Mais McTiernan s'applique et ne fait pas que sauver les meubles:  le futur réalisateur de Piège de Cristal livre une mise en scène fascinante et dévoile une faculté sidérante à rendre chaque événement démentiel. Il transcende, ne rabaisse jamais  une péripétie à un simple épisode. Hormis les fameuses punchlines de la star imposées par contrat, tout est abordé avec un premier degré sacré et il parvient même à affiner les caricatures au fur et à mesure que la compagnie se fait décimée. Les êtres les plus intouchables et les plus méritants de la planète se voient donc abaissés à un vulgaire troupeau de phacochères amenés à être éviscérés. Et l'incroyable intervention du Predator se pare du coup d'une crédibilité sans faille, l'horreur naissant de cet menace invisible que l'atmosphère claustrophobique de la jungle sans fin ne fait qu'exacerber.
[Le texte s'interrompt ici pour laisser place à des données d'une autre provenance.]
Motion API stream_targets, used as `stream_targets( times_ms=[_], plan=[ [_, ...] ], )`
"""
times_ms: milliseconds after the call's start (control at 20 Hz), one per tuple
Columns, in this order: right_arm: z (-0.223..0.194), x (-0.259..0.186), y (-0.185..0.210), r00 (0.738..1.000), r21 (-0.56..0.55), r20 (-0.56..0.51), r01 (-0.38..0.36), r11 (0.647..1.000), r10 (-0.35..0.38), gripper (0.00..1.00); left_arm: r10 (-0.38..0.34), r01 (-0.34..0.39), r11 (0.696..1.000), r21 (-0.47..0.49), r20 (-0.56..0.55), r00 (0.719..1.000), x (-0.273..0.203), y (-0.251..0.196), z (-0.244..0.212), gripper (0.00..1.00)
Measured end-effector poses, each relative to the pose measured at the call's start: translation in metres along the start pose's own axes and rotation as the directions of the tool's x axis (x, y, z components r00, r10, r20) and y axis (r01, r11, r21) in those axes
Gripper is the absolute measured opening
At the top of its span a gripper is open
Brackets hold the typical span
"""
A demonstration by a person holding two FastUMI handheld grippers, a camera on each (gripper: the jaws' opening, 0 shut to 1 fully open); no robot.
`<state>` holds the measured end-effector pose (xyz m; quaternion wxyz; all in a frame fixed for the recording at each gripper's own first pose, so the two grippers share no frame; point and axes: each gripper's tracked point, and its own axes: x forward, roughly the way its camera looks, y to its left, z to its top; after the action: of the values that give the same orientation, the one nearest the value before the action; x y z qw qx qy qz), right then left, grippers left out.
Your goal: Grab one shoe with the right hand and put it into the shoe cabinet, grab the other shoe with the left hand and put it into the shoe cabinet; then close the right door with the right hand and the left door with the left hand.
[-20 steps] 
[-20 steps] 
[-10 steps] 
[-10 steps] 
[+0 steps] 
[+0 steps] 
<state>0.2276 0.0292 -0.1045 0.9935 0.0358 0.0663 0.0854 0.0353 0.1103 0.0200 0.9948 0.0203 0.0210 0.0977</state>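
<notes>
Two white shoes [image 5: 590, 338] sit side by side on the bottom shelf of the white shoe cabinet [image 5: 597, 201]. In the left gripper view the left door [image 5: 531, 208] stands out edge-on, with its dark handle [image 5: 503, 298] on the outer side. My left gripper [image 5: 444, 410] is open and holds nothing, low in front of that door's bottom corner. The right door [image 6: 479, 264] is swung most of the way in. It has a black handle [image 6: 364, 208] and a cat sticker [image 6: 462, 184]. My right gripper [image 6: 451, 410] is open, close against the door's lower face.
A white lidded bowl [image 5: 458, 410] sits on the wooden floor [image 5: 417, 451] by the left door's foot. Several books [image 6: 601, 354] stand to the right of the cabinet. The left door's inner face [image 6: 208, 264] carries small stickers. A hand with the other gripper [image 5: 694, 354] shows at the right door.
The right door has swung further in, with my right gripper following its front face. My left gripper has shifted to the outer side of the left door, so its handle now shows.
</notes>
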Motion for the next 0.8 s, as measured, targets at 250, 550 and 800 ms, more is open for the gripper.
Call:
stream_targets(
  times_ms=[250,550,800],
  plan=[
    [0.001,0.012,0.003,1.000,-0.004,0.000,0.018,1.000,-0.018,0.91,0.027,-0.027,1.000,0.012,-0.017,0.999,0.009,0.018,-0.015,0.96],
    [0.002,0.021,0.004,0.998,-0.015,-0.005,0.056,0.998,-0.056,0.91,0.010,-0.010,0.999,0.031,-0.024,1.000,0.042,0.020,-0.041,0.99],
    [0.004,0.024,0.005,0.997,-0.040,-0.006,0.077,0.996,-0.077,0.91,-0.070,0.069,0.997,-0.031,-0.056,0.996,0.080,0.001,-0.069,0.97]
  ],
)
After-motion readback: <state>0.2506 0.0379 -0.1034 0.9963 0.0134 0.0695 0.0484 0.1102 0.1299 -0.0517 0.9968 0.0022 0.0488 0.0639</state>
A ce titre, le métrage s'impose alors comme un passage obligé dans l'univers cinéphile puisque toutes les caractéristiques narratives seront prises en compte et réinventées pour mieux surprendre: oser nous réduire le seul être en qui on puisse encore s'identifier à l'état primitif, hurlant flambeau à la main dans un néant angoissant, restera sans doute l'une des images les plus terribles du métrage.

 

 

 

 

Predator premier du nom fait office de pierre angulaire dans la panorama cinématographique: prodige dans tout ce qu'il tente d'accomplir, il s'impose comme un événement incontournable dès ses premières secondes et se sort aisément du carcan d'une période dédiée au divertissement pour mieux s'illuminer d'un manteau éternel: celui du film guerrier et barbare par excellence, extrême et radical et finalement tout aussi subtil que les classiques de genres plus honorables. Car la notion d'ultime fait partie du jeu et chaque plan devient un casse-tête pour qu'il s'affilie dans une logique exponentielle d'un scénario aussi roublard que celui du Delivrance de Boorman. Pour toutes ces raisons, Predator est un chef d'œuvre intemporel.